Exercise description: Write the data out in full and word for word. Do not include images.
=== Provided material ===
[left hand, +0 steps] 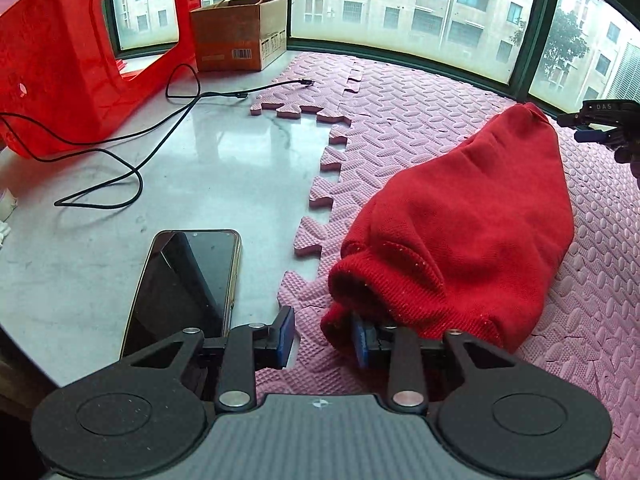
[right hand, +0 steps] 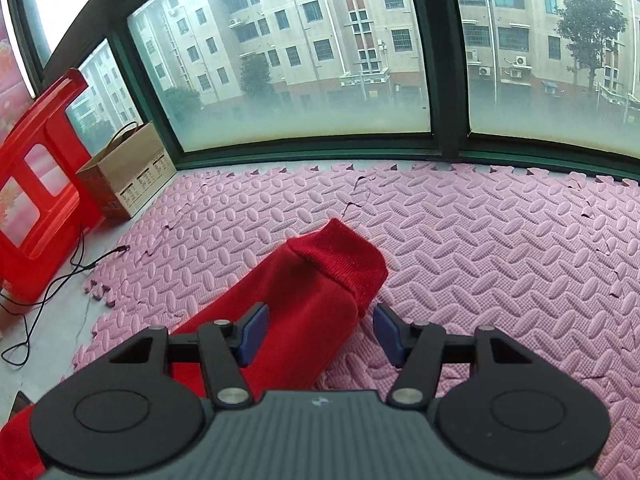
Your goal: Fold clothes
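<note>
Basically, red knitted garment (left hand: 460,224) lies on pink foam mat (left hand: 420,108), long axis spanning both tongs — left gripper (left hand: 324,336) spread at near cuff, right gripper (right hand: 316,332) spread around far cuff, nothing pinched.

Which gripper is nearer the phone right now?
Left. The left gripper sits open right beside the phone on the marble, its far finger under the red knit garment. The right gripper is open over the garment's other end, out on the pink mat.
</note>
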The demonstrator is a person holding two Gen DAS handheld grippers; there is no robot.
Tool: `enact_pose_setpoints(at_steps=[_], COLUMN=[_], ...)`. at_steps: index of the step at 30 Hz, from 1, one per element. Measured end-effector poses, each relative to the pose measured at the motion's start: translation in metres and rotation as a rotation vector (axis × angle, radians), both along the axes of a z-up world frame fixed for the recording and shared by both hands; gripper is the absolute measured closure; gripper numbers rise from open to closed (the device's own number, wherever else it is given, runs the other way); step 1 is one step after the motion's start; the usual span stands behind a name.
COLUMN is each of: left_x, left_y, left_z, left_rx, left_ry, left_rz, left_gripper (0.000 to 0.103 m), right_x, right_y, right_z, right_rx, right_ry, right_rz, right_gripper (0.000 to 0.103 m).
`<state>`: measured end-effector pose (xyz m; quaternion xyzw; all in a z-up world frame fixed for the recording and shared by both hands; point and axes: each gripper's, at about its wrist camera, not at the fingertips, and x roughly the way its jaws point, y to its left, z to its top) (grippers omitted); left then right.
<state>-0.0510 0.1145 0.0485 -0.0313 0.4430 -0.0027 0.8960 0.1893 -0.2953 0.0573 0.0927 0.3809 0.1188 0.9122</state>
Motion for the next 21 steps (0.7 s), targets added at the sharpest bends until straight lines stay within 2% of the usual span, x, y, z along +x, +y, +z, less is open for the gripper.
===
Task result:
[left hand, +0 steps] 
[right hand, +0 steps] 
Your goal: Fold clothes
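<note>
Basically, red knitted garment (left hand: 460,224) lies on pink foam mat (left hand: 420,108), long axis spanning both tongs — left gripper (left hand: 324,336) spread at near cuff, right gripper (right hand: 316,332) spread around far cuff, nothing pinched.

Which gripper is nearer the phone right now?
Left. The left gripper sits open right beside the phone on the marble, its far finger under the red knit garment. The right gripper is open over the garment's other end, out on the pink mat.
</note>
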The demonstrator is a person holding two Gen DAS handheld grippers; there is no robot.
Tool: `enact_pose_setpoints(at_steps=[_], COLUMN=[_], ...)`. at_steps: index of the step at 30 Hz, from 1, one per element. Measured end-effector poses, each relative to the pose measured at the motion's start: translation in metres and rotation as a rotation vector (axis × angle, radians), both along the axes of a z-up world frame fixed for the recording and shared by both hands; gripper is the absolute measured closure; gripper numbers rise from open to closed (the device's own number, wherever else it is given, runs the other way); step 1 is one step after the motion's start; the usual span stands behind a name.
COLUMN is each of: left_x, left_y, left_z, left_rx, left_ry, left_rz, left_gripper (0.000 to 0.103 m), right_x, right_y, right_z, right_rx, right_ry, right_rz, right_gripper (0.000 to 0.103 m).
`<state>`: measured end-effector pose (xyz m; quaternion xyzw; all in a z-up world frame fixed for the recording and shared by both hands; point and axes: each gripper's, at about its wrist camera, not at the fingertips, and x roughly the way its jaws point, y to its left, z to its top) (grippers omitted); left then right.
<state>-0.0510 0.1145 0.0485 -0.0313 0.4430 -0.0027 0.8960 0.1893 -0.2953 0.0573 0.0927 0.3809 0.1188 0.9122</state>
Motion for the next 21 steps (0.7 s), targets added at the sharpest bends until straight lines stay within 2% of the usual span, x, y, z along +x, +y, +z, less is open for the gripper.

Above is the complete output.